Le ballon rouge

jonas

Un homme perturbé et confronté à une situation difficile évoque son ressenti

 

         Je me suis réveillé en nage. Il était encore là. Le ballon rouge. Je n'arrive pas à me sortir cette image de la tête. Elle est là. Tout le temps là. Tout le temps présente. Il y a un ballon rouge sur le trottoir. Un simple ballon rouge. Mais des fois, il y a des choses qui se mélangent dans ma tête. Il faut que j'arrive à me concentrer. Il faut que j'arrive à oublier le ballon rouge. Le docteur l'a dit au procès. Il a tout bien expliqué : tendance à la confusion suite à un traumatisme profond de l'enfance. C'est ce qu'il a dit. Il n'a pas dit autre chose. Il n'a pas dit la force des bras qui me tiennent, la douleur de mon visage écrasé sur la plaque électrique. Pas décrit le bruit que fait la peau en train de fondre, les muscles cédant sous l'intolérable brûlure du métal incandescent. Ni le hurlement primal s'échappant du ventre dans ce moment. Tout cela, il ne l'a pas dit. Il ne le pouvait pas. Tout cela, il ne le connaît pas.

 

         Je touche ma joue. C'est comme si je touchais un morceau de plastique fondu. C'est un peu dur et caoutchouteux. Cela ne ressemble pas à de la peau. Le pire c'est la sensation sur mon visage. Je ne sens rien. Cette partie-là de mon corps est morte. Elle est morte en même temps que beaucoup d'autres choses en moi. Mais peut-être que ces choses sont toujours là. Peut-être que ce sont elles qui se mélangent dans ma tête. Des fois, je pose ma joue contre les barreaux, je cherche à en sentir le froid. Que ce froid me submerge, passe la barrière impénétrable de l'insensibilité de ma peau morte. Parfois, je le sens. Je le devine plutôt. Il me semble que je ressens ce froid. Ou alors c'est un souvenir. Ces jours-là, le ballon rouge s'éloigne. Alors je laisse mon visage posé sur les barreaux. Je veux devenir un morceau de ces barreaux. Je serais une partie de cette cellule. Une pièce du bâtiment de l'hôpital.

 

         Je n'ai pas de visite. Maman ne viendra pas. Elle n'en a pas la force. Elle s'est effondrée, repliée sur elle-même lors du procès. Je l'ai compris. Je l'ai vu. C'est pour ça que j'ai crié. C'est pour ça que j'ai tapé. Ils m'ont attaché. Comme un animal. Mais je ne voulais pas leur faire de mal. Je voulais juste ramener maman à la vie. Elle ne viendra pas ici. A la prison des fous. Les gens ont dit qu'elle aurait dû me faire enfermer avant. Que ce qui est arrivé est de sa faute. Ce n'est pas vrai. Ce n'est pas de sa faute. Comment aurait-elle pu savoir ? Moi non plus je ne sais pas. Elle n'y est pour rien. Maman m'aime encore. Je le sais. Je suis son fils. Elle m'aimera toute sa vie. C'est ma maman. Et moi aussi je l'aime.

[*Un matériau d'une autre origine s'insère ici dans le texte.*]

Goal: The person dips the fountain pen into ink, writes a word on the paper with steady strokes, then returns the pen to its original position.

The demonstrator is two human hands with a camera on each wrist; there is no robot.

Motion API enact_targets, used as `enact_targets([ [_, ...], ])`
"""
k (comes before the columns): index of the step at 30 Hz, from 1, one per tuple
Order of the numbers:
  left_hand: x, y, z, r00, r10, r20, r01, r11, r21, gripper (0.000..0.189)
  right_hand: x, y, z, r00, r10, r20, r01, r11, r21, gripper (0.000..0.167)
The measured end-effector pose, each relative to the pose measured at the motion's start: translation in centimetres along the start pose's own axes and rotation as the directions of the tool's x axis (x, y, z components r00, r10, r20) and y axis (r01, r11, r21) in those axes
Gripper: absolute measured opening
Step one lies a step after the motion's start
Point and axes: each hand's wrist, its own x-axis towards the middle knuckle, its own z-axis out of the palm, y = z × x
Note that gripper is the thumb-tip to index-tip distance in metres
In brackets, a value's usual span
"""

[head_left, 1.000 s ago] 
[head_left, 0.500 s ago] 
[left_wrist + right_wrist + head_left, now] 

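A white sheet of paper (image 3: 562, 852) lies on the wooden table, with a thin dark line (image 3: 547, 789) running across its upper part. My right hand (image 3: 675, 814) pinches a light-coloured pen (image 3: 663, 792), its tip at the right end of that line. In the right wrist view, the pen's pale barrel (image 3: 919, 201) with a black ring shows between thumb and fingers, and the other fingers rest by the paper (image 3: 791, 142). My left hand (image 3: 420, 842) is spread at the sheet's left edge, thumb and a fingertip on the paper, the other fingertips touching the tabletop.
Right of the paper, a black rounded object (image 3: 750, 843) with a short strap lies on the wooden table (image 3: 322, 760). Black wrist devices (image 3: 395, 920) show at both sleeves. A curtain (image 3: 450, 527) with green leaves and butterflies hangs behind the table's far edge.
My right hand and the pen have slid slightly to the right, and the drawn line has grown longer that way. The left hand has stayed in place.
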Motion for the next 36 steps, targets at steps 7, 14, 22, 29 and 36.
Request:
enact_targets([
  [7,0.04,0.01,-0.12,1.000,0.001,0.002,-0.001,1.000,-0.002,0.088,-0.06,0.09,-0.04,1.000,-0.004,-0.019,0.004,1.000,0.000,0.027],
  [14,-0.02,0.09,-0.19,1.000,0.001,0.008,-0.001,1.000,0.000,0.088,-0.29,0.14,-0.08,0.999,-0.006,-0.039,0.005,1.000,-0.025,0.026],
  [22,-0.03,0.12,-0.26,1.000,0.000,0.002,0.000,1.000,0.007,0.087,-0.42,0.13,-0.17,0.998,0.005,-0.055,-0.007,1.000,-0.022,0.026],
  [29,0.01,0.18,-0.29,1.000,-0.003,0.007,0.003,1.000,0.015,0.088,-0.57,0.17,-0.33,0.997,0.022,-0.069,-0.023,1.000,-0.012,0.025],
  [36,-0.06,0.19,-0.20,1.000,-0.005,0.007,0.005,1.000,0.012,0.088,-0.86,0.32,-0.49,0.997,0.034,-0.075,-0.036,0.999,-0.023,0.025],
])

Le ballon rouge. Il est là. Sur le mur. Il ne bouge pas. Il brille légèrement. Il me suit. On dirait qu'il me suit.

Le docteur qui vient me voir de temps en temps me l'a expliqué. C'est l'expression du remord qui se personnifie, qui se catalyse au travers de ce ballon. L'œil de Caïn. Un trouble de la conscience décuplé par mes souvenirs d'enfant. Derrière ses lunettes, ses yeux sont très gris et je n'écoute pas toujours ce qu'il dit. Alors il parle très fort ou tout doucement. C'est pour que je me force à l'écouter. Mais cela ne marche pas toujours. Schéma reproductif. C'est ce que tous ces spécialistes ont dit. Je sais ce que cela veut dire. Eux aussi. Ils sont rassurés. Ce sont des choses qu'ils connaissent. Mais ils ne savent pas trop comment faire pour m'aider. Ils ne savent pas comment faire disparaître le ballon rouge.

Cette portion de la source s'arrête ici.